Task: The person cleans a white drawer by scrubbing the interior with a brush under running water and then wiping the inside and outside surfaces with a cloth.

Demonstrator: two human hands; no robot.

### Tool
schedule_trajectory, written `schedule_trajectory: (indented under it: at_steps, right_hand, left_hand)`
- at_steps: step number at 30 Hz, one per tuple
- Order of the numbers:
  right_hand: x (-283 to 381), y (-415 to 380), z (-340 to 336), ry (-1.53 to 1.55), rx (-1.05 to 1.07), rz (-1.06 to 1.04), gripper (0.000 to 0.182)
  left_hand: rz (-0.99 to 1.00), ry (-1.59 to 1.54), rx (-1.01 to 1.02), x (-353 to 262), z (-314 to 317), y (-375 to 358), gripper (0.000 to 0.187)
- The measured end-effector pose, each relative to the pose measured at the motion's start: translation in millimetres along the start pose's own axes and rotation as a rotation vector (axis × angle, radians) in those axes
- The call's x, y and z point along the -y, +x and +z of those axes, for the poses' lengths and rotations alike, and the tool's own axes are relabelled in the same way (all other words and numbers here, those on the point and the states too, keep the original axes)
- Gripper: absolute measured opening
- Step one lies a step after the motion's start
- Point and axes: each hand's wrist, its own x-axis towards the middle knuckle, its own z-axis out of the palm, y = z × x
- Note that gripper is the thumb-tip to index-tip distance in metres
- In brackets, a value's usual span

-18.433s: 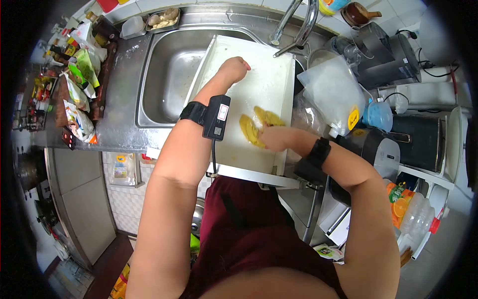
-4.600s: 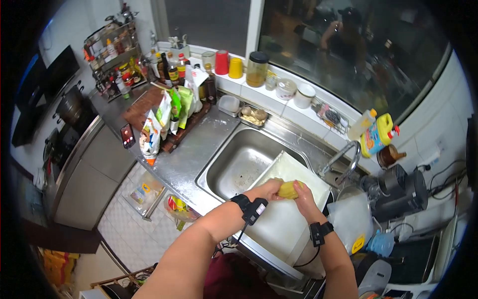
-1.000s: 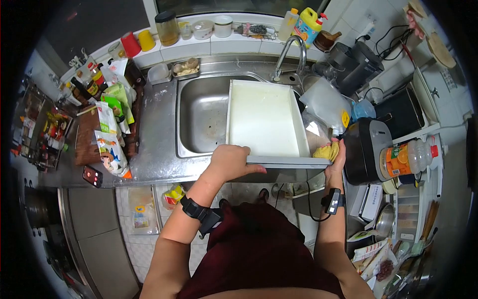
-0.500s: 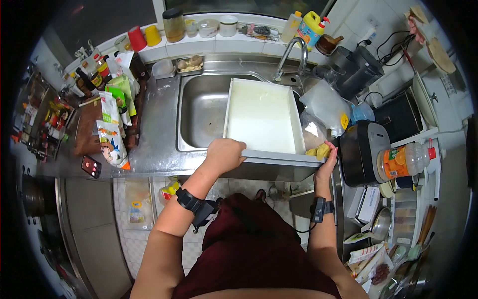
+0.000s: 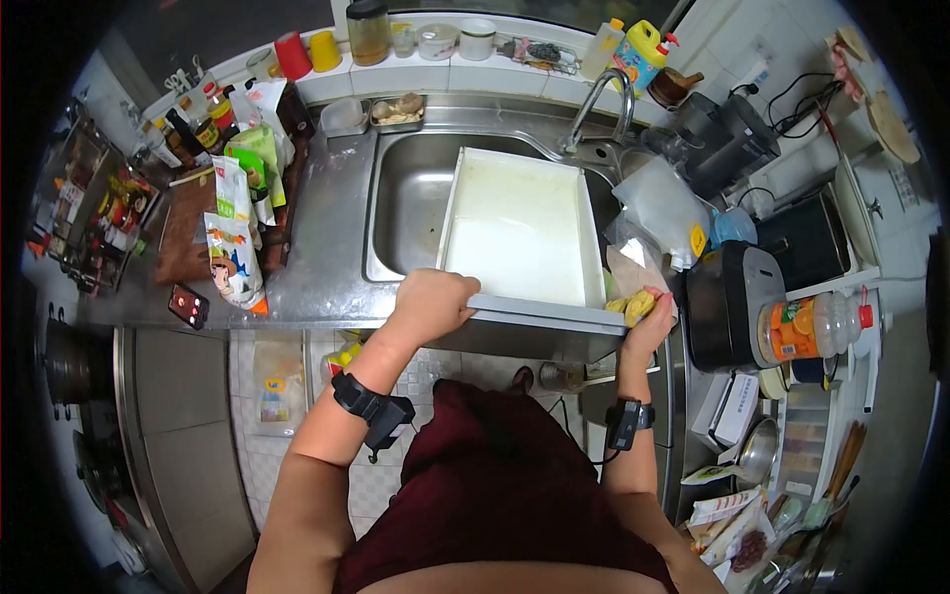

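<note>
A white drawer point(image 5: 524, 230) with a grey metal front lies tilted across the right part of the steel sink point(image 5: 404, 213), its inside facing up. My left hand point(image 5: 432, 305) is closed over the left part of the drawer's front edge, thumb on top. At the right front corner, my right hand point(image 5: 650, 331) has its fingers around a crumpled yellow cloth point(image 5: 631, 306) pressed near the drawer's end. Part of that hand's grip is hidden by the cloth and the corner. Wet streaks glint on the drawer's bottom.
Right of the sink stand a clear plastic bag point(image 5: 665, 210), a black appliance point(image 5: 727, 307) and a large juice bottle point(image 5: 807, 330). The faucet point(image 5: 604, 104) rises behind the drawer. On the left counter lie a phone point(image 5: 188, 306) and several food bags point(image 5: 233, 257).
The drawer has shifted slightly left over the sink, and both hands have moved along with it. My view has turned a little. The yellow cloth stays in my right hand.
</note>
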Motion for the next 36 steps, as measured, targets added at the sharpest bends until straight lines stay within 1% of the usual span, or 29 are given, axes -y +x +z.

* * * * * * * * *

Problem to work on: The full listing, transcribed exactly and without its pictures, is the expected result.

Response below:
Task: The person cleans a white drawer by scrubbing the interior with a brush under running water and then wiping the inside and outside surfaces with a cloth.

Demonstrator: two human hands; no robot.

### Tool
schedule_trajectory, written `schedule_trajectory: (indented under it: at_steps, right_hand, left_hand)`
- at_steps: step number at 30 Hz, one per tuple
- Order of the numbers:
  right_hand: x (-283 to 381), y (-415 to 380), z (-340 to 336), ry (-1.53 to 1.55), rx (-1.05 to 1.07), rz (-1.06 to 1.04), gripper (0.000 to 0.182)
  left_hand: rz (-0.99 to 1.00), ry (-1.59 to 1.54), rx (-1.01 to 1.02), x (-353 to 262), z (-314 to 317), y (-375 to 358), gripper (0.000 to 0.187)
- The measured end-effector pose, each relative to the pose measured at the motion's start: translation in millimetres along the start pose's own axes and rotation as a rotation vector (axis × angle, radians) in those axes
- The call's x, y and z point along the -y, +x and +z of those axes, for the poses' lengths and rotations alike, and the tool's own axes are relabelled in the same way (all other words and numbers here, those on the point and the states too, keep the original axes)
- Gripper: absolute measured opening
- Step one lies a step after the motion's start
- Point and axes: each hand's wrist, its own x-axis towards the middle knuckle, its own z-axis out of the palm, y = z × x
- Note that gripper is the thumb-tip to index-tip distance in metres
- In brackets, a value's usual span

-18.433s: 
-4.600s: 
-1.000s: 
-0.500s: 
+0.000s: 

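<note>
A white drawer point(image 5: 524, 230) with a grey metal front lies tilted across the right part of the steel sink point(image 5: 404, 213), its inside facing up. My left hand point(image 5: 432, 305) is closed over the left part of the drawer's front edge, thumb on top. At the right front corner, my right hand point(image 5: 650, 331) has its fingers around a crumpled yellow cloth point(image 5: 631, 306) pressed near the drawer's end. Part of that hand's grip is hidden by the cloth and the corner. Wet streaks glint on the drawer's bottom.
Right of the sink stand a clear plastic bag point(image 5: 665, 210), a black appliance point(image 5: 727, 307) and a large juice bottle point(image 5: 807, 330). The faucet point(image 5: 604, 104) rises behind the drawer. On the left counter lie a phone point(image 5: 188, 306) and several food bags point(image 5: 233, 257).
The drawer has shifted slightly left over the sink, and both hands have moved along with it. My view has turned a little. The yellow cloth stays in my right hand.
</note>
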Motion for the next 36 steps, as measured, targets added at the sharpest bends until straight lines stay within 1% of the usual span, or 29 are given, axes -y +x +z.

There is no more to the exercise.